→ Recorded information:
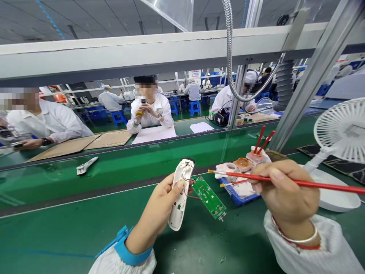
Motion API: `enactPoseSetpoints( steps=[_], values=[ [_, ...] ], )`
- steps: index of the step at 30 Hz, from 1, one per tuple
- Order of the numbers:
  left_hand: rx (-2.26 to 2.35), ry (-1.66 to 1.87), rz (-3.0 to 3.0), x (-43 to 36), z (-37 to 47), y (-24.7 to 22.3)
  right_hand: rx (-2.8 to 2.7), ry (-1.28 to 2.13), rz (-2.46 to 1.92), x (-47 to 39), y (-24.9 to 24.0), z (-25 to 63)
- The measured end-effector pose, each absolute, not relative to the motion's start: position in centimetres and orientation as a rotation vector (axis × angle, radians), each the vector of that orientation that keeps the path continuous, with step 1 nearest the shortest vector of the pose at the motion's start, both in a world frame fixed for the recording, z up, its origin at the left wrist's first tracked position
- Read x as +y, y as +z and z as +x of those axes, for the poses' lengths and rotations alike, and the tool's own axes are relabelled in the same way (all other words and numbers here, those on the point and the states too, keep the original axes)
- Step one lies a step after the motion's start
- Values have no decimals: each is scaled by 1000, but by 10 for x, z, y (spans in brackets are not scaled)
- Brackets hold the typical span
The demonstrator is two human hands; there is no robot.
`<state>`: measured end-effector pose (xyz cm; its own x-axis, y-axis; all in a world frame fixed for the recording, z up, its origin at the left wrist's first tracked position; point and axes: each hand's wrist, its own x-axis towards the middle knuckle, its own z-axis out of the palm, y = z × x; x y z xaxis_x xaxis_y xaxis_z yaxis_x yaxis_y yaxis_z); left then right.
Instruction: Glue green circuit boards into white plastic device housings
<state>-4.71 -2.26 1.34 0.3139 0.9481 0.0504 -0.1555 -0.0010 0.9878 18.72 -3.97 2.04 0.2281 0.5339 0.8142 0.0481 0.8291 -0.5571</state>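
My left hand (158,203) is closed around an opened white plastic housing (178,211), its thumb pressing on the inner side. From the housing, thin red and dark wires lead to a green circuit board (209,198) that hangs to the right. My right hand (288,186) grips a red-handled paintbrush (322,184), its bristle tip pointing left above the board. Just below it shows a second red brush (235,183); whether it lies on the tray or is also held, I cannot tell. A blue tray (238,199) with small tubs stands behind the brush tips.
Two red brushes (262,142) stand in a pink tub (254,156). To the right is a white fan (342,131). A white housing part (86,166) lies on the green belt (114,177). Co-workers in white coats sit across, and a metal hose (229,45) hangs ahead.
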Motion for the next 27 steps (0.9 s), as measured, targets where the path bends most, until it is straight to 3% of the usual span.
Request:
enactPoseSetpoints(
  steps=[5, 15, 21, 27],
  values=[
    [850, 1048, 1232, -20, -46, 10, -1368, 434, -427, -57, 25, 180],
    [877, 1088, 1162, -9, -47, 4, -1427, 510, -619, -38, 17, 194],
    [1079, 1197, 898, 54, -67, -30, -1216, 813, -827, -30, -25, 208],
    [1219, 1125, 1006, 132, -46, -66, -1053, 957, -1020, -29, -63, 209]
  ],
)
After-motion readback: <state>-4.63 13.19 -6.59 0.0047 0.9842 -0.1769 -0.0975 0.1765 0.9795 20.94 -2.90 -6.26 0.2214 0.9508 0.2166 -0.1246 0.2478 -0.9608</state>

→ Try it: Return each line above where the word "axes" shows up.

→ Solution to this task:
- Read x as +y, y as +z and z as +x of those axes, for the poses' lengths and rotations alike, and the tool's own axes are relabelled in the same way (all other words and numbers here, those on the point and the states too, keep the original axes)
`<state>`: measured end-effector pose (xyz cm; its own x-axis, y-axis; all in a world frame fixed for the recording, z up, its origin at the left wrist's first tracked position; point and axes: each hand's wrist, its own x-axis towards the middle knuckle, its own z-axis out of the palm, y = z × x; x y z xaxis_x xaxis_y xaxis_z yaxis_x yaxis_y yaxis_z); left then right.

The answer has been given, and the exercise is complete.